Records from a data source
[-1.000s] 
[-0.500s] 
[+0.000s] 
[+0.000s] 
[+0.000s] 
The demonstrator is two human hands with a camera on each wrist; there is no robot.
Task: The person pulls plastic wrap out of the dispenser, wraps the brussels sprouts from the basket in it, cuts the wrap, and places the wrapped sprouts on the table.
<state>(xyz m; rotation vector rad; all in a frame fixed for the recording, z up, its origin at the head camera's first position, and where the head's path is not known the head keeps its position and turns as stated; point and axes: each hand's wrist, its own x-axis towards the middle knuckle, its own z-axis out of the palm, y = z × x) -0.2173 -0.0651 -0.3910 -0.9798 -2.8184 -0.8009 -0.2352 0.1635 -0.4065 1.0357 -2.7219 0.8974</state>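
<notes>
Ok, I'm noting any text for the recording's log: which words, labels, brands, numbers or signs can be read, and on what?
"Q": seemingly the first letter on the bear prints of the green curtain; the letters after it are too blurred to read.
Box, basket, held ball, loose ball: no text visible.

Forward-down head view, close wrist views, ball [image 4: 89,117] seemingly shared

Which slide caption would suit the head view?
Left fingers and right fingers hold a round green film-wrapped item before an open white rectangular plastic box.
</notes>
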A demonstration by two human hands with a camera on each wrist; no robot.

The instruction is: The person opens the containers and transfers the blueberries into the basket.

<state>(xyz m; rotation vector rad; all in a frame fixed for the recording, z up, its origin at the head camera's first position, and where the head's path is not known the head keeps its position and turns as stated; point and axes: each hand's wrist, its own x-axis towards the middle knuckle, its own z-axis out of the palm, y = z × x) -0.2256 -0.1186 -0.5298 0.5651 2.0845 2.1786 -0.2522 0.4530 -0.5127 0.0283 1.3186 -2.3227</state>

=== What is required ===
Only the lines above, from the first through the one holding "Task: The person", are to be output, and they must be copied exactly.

=== Response area ===
[-1.000s] 
[-0.500s] 
[+0.000s] 
[+0.000s] 
[+0.000s] 
The demonstrator is two human hands with a camera on each wrist; there is no robot.
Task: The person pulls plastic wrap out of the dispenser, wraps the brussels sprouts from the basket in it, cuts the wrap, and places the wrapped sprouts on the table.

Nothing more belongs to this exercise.